- _Assignment_: How do the lines below between the ones holding "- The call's" and "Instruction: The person", inclusive, read? Give them again exactly, with no other lines.

- _Recorded information_:

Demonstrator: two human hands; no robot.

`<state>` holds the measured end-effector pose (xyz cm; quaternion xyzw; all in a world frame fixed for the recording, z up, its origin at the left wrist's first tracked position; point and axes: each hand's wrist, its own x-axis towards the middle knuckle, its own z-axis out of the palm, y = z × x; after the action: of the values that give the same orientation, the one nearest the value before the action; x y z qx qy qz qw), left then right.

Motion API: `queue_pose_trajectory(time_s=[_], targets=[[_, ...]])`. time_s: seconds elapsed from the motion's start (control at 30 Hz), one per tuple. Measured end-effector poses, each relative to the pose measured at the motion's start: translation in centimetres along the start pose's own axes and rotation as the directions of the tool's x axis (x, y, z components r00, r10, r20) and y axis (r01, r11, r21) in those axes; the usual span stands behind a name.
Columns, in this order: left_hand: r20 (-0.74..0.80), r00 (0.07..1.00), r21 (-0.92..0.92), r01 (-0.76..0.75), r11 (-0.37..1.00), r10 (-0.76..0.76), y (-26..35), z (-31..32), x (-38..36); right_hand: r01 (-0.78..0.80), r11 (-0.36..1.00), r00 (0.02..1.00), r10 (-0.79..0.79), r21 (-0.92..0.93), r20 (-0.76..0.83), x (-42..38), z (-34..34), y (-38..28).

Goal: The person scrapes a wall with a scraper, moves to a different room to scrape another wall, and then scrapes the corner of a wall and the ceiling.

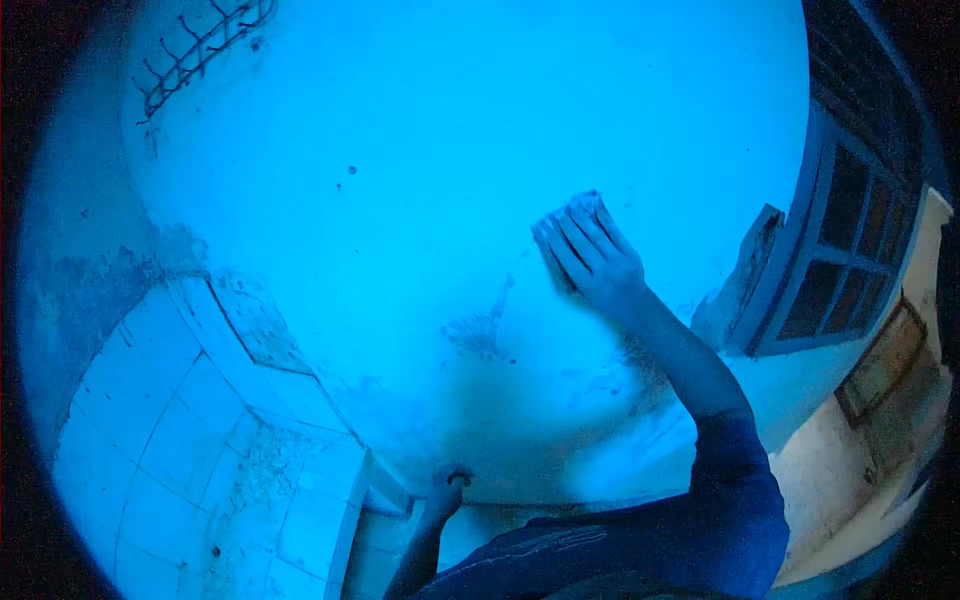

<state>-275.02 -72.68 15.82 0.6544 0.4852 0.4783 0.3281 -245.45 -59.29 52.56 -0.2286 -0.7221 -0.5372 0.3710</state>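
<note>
In the head view, my right hand (pixel 600 262) is raised against the wall (pixel 450 130). Its fingers lie over a thin, pale piece like a cloth or pad (pixel 592 200), pressed to the wall; its exact kind does not show. Lower down, my left hand (pixel 443 495) is closed around a small dark, round-ended object (pixel 459 477) near the foot of the wall. What that object is, I cannot make out. Scuffed patches (pixel 478 335) mark the wall below and left of my right hand.
A paned window (pixel 845 245) with a frame stands at the right. Rusty bars (pixel 200 50) are at the upper left. Worn tiles (pixel 170 440) and a tiled ledge (pixel 310 480) lie at the lower left. Strong blue light tints everything.
</note>
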Motion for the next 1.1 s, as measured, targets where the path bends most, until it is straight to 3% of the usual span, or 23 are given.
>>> queue_pose_trajectory(time_s=[0.1, 0.13, 0.17, 0.23, 0.3, 0.37, 0.5, 0.57, 0.7, 0.77, 1.0, 1.1], targets=[[-0.002, 0.995, -0.119, 0.094, 0.988, -0.095, -0.5, -0.5, 0.4, -0.051, 0.999, 0.996, 0.052, -0.008, 0.075, 0.7, -0.2, -0.4], [-0.010, 0.996, 0.028, 0.090, 0.996, -0.089, 2.1, -1.0, 0.5, -0.059, 0.998, 0.993, 0.058, 0.001, 0.105, 0.6, -0.4, -0.3], [0.010, 0.992, 0.016, 0.123, 0.992, -0.124, 3.2, -1.1, 0.1, -0.051, 0.999, 0.990, 0.050, 0.008, 0.134, 0.4, -0.7, -0.4], [-0.110, 0.988, -0.109, 0.095, 0.989, -0.107, 3.8, -1.0, -0.7, -0.043, 0.999, 0.981, 0.038, 0.019, 0.190, 0.1, -0.9, -0.2], [-0.091, 0.984, -0.090, 0.145, 0.985, -0.153, 0.4, -0.8, -1.5, -0.022, 1.000, 0.999, 0.022, 0.001, 0.043, 0.7, 0.6, 0.3], [-0.048, 0.970, -0.059, 0.235, 0.970, -0.238, -1.7, 0.9, -4.6, -0.026, 0.999, 0.994, 0.024, 0.024, 0.106, 1.5, 0.8, 0.4], [-0.011, 0.991, -0.146, 0.128, 0.981, -0.131, 0.0, 1.6, -4.7, 0.029, 1.000, 0.988, -0.029, 0.007, 0.153, -0.2, -0.2, -0.6], [-0.045, 0.989, -0.180, 0.128, 0.975, -0.138, -2.1, 2.7, -5.7, 0.060, 0.998, 0.996, -0.057, -0.029, 0.073, 0.6, 0.9, 0.2], [-0.033, 0.985, -0.121, 0.164, 0.979, -0.169, 1.2, 2.7, -4.3, 0.041, 0.998, 0.997, -0.045, 0.056, 0.062, 3.3, 0.2, 0.6], [-0.062, 0.995, -0.122, 0.066, 0.990, -0.074, 1.5, 2.6, -4.1, 0.024, 0.996, 0.988, -0.036, 0.086, 0.147, 3.6, -0.9, 0.2], [-0.169, 0.975, -0.060, 0.133, 0.989, -0.141, 0.4, 2.7, -4.7, -0.012, 1.000, 0.980, 0.007, 0.027, 0.199, 2.7, -0.9, -0.2], [-0.122, 0.976, -0.171, 0.159, 0.972, -0.181, 1.6, 3.6, -6.4, -0.014, 0.995, 0.970, -0.010, 0.097, 0.242, 1.8, -1.7, 0.0]])
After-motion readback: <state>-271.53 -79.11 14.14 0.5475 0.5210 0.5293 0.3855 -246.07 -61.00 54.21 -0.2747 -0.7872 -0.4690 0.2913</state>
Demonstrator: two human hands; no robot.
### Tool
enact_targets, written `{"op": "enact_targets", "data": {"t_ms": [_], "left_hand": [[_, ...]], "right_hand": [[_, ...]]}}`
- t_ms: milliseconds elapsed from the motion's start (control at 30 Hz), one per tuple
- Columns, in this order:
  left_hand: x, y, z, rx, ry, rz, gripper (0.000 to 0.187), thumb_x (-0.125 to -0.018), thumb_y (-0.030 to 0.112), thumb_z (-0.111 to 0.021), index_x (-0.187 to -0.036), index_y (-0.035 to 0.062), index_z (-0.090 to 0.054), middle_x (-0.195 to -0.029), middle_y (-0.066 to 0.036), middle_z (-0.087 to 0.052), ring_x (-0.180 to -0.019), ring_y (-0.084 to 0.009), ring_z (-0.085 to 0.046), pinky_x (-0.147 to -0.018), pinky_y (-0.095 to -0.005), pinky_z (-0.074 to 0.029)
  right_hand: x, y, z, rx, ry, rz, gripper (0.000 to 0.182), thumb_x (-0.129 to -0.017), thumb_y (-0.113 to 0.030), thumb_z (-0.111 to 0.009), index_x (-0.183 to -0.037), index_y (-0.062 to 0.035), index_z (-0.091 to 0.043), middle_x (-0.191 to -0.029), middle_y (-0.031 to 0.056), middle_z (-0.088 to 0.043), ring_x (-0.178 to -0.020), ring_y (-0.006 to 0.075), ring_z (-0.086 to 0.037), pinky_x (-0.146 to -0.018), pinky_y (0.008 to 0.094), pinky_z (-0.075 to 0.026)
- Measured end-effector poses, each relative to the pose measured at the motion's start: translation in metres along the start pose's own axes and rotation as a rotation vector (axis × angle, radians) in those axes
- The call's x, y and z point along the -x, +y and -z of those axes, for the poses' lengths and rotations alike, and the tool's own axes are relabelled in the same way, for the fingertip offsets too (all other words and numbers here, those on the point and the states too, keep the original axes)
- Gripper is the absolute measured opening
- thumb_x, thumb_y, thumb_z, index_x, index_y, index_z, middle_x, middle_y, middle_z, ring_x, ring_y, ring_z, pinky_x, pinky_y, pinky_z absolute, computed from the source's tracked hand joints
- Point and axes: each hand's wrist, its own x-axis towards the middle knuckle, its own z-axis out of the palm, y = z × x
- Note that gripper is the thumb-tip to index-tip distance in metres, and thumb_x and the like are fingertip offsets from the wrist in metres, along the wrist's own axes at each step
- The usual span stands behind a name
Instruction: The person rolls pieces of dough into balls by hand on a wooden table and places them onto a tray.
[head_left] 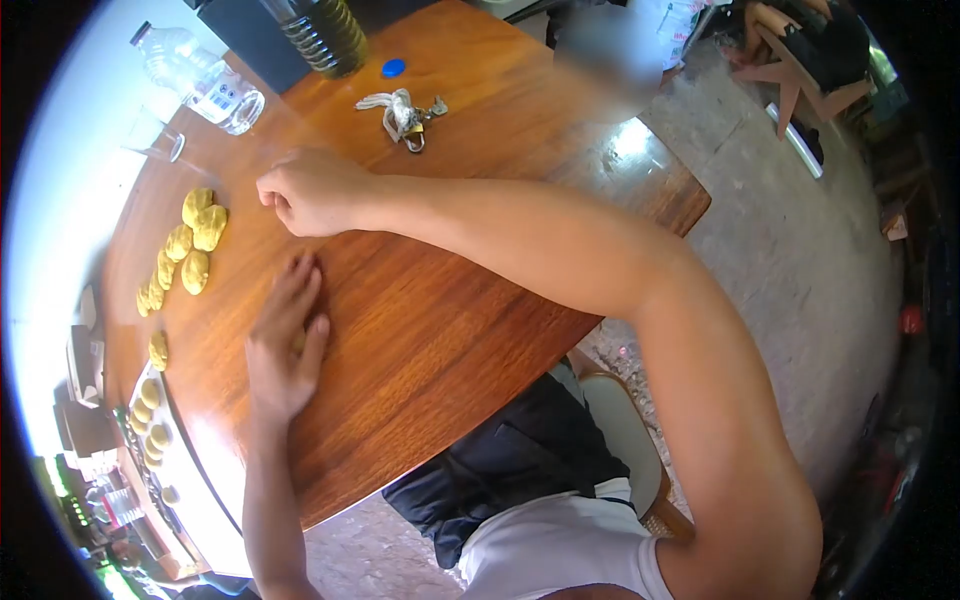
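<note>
My left hand (285,345) rests palm down on the wooden table (430,340), fingers stretched forward and the thumb set apart. A small yellowish patch shows between thumb and fingers, too hidden to identify. Just beyond it, my right hand (315,192) is curled into a fist over the tabletop, and its inside is hidden. Several yellow lumps (209,228) lie in a loose row to the left of both hands. One separate yellow lump (158,350) sits nearer the table's left edge. Neither hand touches these lumps.
A clear bottle (215,95) and a clear cup (155,137) stand at the back left. A large dark-liquid bottle (325,35), blue cap (393,68) and keys with a padlock (405,120) are farther back. A white tray (195,450) holds yellow rounds. Another person sits back right.
</note>
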Motion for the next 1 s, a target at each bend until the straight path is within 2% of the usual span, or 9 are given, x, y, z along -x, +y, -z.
{"op": "enact_targets", "data": {"t_ms": [133, 200, 267, 467, 533, 667, 767, 867, 1000], "left_hand": [[0.082, 0.028, 0.007, 0.001, -0.059, 0.15, 0.042, -0.093, 0.0, -0.059, -0.134, -0.0081, -0.063, -0.147, -0.025, -0.057, -0.144, -0.0401, -0.048, -0.121, -0.0478, -0.035], [0.123, 0.012, 0.007, -0.099, 0.04, 0.172, 0.04, -0.095, 0.0, -0.058, -0.133, -0.0071, -0.064, -0.145, -0.027, -0.058, -0.141, -0.0403, -0.051, -0.119, -0.0488, -0.038], [0.126, -0.011, 0.017, -0.122, 0.048, 0.184, 0.038, -0.096, 0.0, -0.057, -0.133, -0.0064, -0.065, -0.143, -0.028, -0.059, -0.138, -0.0415, -0.054, -0.117, -0.0491, -0.041], [0.018, -0.034, 0.01, -0.106, 0.14, 0.159, 0.049, -0.096, 0.009, -0.057, -0.143, -0.006, -0.057, -0.153, -0.026, -0.051, -0.148, -0.0401, -0.042, -0.124, -0.0458, -0.029], [-0.005, -0.016, 0.001, -0.088, 0.063, 0.019, 0.05, -0.095, 0.008, -0.057, -0.143, -0.0058, -0.056, -0.152, -0.025, -0.052, -0.147, -0.0408, -0.043, -0.124, -0.0452, -0.03], [0.018, 0.015, 0.0, -0.021, -0.003, -0.031, 0.049, -0.094, 0.006, -0.057, -0.141, -0.0059, -0.058, -0.151, -0.026, -0.053, -0.148, -0.0415, -0.042, -0.124, -0.047, -0.029], [0.075, 0.03, 0.004, -0.027, -0.028, 0.011, 0.047, -0.089, 0.004, -0.062, -0.134, -0.0069, -0.063, -0.145, -0.024, -0.059, -0.142, -0.0414, -0.049, -0.122, -0.0489, -0.035], [0.12, 0.005, 0.013, -0.133, 0.06, 0.15, 0.044, -0.09, 0.003, -0.06, -0.131, -0.0118, -0.063, -0.141, -0.029, -0.06, -0.136, -0.0438, -0.056, -0.12, -0.049, -0.037], [0.075, -0.04, 0.024, -0.178, 0.114, 0.19, 0.048, -0.092, 0.002, -0.057, -0.138, -0.0083, -0.06, -0.151, -0.026, -0.052, -0.144, -0.0431, -0.046, -0.121, -0.0477, -0.035]], "right_hand": [[0.002, -0.005, -0.003, 0.056, -0.029, 0.047, 0.006, -0.084, -0.008, -0.064, -0.083, -0.0082, -0.07, -0.085, 0.0107, -0.07, -0.091, 0.0334, -0.067, -0.081, 0.0457, -0.054], [0.003, -0.005, -0.001, 0.098, -0.061, 0.099, 0.006, -0.084, -0.009, -0.064, -0.082, -0.008, -0.07, -0.084, 0.0103, -0.07, -0.091, 0.0331, -0.067, -0.081, 0.0457, -0.054], [0.005, -0.005, -0.005, 0.141, -0.092, 0.179, 0.006, -0.083, -0.01, -0.064, -0.08, -0.0082, -0.069, -0.084, 0.0094, -0.07, -0.091, 0.0323, -0.067, -0.082, 0.0457, -0.054], [0.003, -0.005, -0.005, 0.145, -0.083, 0.185, 0.006, -0.082, -0.01, -0.065, -0.078, -0.008, -0.069, -0.082, 0.0094, -0.069, -0.091, 0.0333, -0.067, -0.081, 0.0448, -0.054], [0.005, -0.007, -0.001, 0.15, -0.064, 0.18, 0.006, -0.081, -0.01, -0.065, -0.078, -0.0082, -0.07, -0.082, 0.0093, -0.069, -0.091, 0.0332, -0.067, -0.08, 0.0446, -0.054], [0.005, -0.004, -0.004, 0.15, -0.074, 0.199, 0.007, -0.082, -0.01, -0.064, -0.077, -0.0092, -0.07, -0.082, 0.0084, -0.069, -0.089, 0.0321, -0.067, -0.077, 0.0445, -0.055], [0.005, -0.005, -0.002, 0.14, -0.092, 0.207, 0.009, -0.083, -0.011, -0.063, -0.077, -0.0096, -0.069, -0.082, 0.0079, -0.069, -0.088, 0.0318, -0.066, -0.077, 0.0444, -0.055], [0.006, -0.006, 0.0, 0.169, -0.113, 0.214, 0.01, -0.084, -0.012, -0.062, -0.077, -0.0097, -0.07, -0.082, 0.0076, -0.069, -0.088, 0.0321, -0.066, -0.076, 0.0443, -0.056], [0.0, -0.007, -0.006, 0.18, -0.144, 0.177, 0.009, -0.084, -0.012, -0.063, -0.077, -0.0101, -0.07, -0.082, 0.007, -0.069, -0.088, 0.0319, -0.066, -0.075, 0.0448, -0.056]]}}
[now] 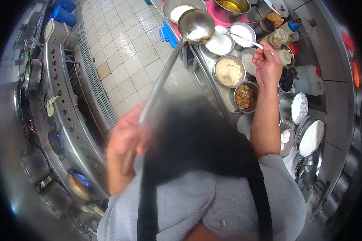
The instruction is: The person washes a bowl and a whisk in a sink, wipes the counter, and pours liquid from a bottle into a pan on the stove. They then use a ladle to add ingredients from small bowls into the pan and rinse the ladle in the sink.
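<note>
My left hand [124, 138] grips the long handle of a big steel ladle [196, 25], held out over the counter's edge; its bowl holds some white powder. My right hand [267, 66] holds a small spoon [239, 36] whose tip, loaded with white powder, points toward the ladle's bowl. The spoon hovers above a round steel bowl of white powder [219, 43]. Below the hand sit a bowl of beige powder [229, 72] and a small bowl of brown chunks [244, 96].
Steel counter [329, 92] on the right carries several seasoning tins, sauce bottles [283, 54], a white jug [309, 80], eggs [284, 138] and lidded tubs of white powder [309, 136]. A wok range [64, 120] with lit burners runs along the left. Tiled floor [124, 52] lies between.
</note>
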Available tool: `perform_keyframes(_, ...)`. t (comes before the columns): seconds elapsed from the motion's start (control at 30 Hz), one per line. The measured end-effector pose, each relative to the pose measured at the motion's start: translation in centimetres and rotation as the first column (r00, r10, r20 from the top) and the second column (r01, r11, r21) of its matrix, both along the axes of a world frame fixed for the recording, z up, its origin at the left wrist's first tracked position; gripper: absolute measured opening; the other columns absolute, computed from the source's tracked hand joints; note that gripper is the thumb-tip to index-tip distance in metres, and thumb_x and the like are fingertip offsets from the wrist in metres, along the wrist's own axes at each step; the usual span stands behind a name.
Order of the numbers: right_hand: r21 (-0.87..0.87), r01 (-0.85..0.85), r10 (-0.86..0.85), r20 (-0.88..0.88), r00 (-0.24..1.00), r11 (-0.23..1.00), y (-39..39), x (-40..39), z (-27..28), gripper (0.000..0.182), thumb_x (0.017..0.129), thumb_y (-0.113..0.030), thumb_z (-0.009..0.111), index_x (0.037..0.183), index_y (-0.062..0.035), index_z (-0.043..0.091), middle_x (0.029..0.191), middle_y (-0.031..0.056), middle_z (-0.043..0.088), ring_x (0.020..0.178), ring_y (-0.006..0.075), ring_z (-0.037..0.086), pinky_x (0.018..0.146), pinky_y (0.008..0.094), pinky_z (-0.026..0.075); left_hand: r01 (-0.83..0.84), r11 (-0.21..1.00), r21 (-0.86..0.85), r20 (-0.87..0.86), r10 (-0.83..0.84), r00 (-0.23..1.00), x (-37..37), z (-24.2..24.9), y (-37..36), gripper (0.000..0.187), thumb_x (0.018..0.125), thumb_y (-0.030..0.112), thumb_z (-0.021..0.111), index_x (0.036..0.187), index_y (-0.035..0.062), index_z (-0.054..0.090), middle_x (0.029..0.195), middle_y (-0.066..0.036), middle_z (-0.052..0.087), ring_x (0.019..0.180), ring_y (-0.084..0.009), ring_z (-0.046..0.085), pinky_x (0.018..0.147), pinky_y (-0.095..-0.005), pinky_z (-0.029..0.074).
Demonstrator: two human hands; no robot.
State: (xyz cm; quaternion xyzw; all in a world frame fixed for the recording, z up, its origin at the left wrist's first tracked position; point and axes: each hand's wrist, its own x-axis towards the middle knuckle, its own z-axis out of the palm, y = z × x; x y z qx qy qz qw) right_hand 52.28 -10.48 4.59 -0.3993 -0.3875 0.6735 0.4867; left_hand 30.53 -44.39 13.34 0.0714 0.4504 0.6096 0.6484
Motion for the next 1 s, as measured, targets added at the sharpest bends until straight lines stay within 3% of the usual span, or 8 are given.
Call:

- _Written solution_:
- The call's x, y and z point along the -x, +y and -z of those axes, for the poses' lengths and rotations alike, and the tool's own axes are relabelled in the same way, for the fingertip offsets too (all other words and numbers here, those on the point and the states too, keep the original axes)
- Gripper is the absolute measured opening
- thumb_x, thumb_y, thumb_z, index_x, index_y, index_z, middle_x, middle_y, middle_z, ring_x, ring_y, ring_z, pinky_x, pinky_y, pinky_z absolute, computed from the source's tracked hand joints
- Point and axes: each hand's wrist, its own x-axis towards the middle knuckle, its own z-axis out of the palm, y = z × x
- Note that gripper is the thumb-tip to index-tip distance in metres, and thumb_x and the like are fingertip offsets from the wrist in metres, along the wrist's own axes at each step
- The usual span stands behind a name
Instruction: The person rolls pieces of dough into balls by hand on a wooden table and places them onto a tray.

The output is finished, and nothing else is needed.